PROBLEM STATEMENT: Restate verbatim the span of lines below between the line with "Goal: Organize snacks" and the line with "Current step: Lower", including those two lines, and only that span.

- - -

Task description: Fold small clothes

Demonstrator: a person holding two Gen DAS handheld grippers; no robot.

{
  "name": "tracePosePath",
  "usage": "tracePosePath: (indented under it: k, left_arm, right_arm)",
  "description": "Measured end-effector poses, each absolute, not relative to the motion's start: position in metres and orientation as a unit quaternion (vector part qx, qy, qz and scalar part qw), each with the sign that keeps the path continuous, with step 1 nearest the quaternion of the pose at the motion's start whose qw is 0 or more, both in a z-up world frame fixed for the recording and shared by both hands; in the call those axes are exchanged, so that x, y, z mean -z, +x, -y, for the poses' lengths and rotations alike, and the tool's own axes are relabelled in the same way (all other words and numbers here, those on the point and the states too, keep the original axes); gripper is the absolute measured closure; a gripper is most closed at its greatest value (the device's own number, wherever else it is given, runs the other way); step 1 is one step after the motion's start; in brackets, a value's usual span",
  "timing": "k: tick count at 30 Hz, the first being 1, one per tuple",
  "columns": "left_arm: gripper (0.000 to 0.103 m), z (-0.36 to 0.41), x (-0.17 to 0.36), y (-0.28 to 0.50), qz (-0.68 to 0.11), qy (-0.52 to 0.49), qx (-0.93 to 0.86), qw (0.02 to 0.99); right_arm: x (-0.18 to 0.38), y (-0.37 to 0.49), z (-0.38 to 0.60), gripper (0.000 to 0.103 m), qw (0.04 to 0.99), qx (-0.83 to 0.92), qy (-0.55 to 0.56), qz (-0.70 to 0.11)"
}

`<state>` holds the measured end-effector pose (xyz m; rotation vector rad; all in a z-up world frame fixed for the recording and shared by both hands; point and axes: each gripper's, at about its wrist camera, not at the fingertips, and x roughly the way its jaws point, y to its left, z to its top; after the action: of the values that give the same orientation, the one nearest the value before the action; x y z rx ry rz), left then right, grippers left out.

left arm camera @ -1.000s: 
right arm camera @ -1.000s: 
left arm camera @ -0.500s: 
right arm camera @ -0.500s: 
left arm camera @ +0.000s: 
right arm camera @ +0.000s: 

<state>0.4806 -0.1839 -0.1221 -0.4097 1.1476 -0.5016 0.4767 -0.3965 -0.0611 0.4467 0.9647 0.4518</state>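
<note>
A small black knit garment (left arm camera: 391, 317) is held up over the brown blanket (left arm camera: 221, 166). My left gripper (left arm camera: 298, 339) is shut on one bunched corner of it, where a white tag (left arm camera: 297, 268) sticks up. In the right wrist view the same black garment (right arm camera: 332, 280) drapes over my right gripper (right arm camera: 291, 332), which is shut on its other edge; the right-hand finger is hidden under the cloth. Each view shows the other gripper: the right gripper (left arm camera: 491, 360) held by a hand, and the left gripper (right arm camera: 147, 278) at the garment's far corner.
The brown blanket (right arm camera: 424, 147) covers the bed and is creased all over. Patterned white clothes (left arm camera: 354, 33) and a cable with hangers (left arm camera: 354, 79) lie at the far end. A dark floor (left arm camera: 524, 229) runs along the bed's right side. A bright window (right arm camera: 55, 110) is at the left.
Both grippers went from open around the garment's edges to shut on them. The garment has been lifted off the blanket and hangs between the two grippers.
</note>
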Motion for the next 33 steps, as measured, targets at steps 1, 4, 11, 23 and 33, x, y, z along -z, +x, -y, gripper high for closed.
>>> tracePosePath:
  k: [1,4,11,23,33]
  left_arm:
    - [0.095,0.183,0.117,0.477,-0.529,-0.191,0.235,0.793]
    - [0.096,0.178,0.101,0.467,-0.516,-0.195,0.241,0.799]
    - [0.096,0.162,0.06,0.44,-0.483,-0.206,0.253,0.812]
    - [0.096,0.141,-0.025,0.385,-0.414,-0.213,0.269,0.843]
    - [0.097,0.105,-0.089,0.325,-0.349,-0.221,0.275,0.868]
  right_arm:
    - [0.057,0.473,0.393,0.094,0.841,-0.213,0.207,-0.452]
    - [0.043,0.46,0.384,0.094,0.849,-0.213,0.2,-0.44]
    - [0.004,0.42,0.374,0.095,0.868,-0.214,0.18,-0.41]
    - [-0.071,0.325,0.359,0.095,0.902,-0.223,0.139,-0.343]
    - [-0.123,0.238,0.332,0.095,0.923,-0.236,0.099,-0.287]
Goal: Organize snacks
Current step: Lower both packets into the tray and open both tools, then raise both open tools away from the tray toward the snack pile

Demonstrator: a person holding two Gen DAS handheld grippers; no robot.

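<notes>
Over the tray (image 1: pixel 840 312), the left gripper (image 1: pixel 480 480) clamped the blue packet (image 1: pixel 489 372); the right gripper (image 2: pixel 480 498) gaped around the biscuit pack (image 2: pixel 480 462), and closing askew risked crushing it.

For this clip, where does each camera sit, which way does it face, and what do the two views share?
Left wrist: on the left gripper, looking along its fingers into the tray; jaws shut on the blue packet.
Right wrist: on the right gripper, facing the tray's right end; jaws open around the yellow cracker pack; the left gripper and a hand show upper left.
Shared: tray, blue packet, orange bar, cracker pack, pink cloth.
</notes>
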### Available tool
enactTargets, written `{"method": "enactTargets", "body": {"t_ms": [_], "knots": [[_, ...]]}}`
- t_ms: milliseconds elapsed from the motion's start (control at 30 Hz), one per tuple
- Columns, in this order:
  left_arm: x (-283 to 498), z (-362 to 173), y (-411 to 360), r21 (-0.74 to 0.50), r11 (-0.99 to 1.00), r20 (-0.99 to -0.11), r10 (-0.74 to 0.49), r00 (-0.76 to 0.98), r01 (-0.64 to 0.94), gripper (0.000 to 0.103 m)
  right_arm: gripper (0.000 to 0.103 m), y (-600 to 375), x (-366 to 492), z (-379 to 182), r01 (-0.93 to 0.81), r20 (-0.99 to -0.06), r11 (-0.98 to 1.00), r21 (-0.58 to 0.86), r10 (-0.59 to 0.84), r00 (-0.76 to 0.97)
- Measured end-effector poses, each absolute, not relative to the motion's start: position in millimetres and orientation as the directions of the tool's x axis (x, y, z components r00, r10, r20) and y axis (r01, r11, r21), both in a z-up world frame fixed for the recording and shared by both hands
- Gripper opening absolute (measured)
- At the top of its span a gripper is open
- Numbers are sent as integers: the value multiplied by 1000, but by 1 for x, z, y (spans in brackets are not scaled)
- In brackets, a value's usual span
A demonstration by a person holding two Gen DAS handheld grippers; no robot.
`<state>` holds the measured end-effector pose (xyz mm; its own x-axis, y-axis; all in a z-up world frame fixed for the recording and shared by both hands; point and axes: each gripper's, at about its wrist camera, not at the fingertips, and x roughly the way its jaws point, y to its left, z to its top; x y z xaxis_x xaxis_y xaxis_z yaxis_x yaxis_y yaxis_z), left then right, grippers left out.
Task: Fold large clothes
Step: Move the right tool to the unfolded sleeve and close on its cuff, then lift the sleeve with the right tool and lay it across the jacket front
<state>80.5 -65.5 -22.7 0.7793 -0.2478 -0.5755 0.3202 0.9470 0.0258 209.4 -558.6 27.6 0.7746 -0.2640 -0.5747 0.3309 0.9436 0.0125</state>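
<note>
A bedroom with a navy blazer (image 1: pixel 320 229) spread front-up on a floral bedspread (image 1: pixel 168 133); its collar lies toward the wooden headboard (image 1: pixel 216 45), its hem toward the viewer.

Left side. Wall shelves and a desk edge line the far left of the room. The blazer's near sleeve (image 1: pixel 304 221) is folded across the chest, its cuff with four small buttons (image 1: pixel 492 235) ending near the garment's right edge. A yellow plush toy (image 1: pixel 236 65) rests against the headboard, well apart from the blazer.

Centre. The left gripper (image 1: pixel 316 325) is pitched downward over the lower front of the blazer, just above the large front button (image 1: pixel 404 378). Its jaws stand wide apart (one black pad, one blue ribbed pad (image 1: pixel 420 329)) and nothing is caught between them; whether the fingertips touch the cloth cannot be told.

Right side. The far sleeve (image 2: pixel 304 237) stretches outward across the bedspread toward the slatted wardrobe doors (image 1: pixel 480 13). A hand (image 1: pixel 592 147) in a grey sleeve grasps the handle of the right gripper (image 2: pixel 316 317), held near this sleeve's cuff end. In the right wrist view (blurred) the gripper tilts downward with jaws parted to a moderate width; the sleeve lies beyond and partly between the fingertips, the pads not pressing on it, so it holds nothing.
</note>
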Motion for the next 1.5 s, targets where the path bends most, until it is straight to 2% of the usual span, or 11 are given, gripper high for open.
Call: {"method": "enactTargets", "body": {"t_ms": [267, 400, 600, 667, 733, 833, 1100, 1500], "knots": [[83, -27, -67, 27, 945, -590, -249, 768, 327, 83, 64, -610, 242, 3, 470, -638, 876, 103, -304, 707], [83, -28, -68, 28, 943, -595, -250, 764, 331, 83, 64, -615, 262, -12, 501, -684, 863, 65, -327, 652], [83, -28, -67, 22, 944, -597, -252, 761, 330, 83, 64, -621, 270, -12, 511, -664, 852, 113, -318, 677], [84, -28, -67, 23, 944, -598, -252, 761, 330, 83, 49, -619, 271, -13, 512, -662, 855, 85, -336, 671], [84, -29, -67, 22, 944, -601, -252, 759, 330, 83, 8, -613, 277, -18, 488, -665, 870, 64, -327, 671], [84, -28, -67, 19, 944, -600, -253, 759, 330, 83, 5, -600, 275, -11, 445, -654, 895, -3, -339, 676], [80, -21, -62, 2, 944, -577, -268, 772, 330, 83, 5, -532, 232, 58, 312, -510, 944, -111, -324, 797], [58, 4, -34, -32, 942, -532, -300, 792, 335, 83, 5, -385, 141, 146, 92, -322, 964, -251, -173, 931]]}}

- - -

EXERCISE RESPONSE:
Goal: Organize snacks
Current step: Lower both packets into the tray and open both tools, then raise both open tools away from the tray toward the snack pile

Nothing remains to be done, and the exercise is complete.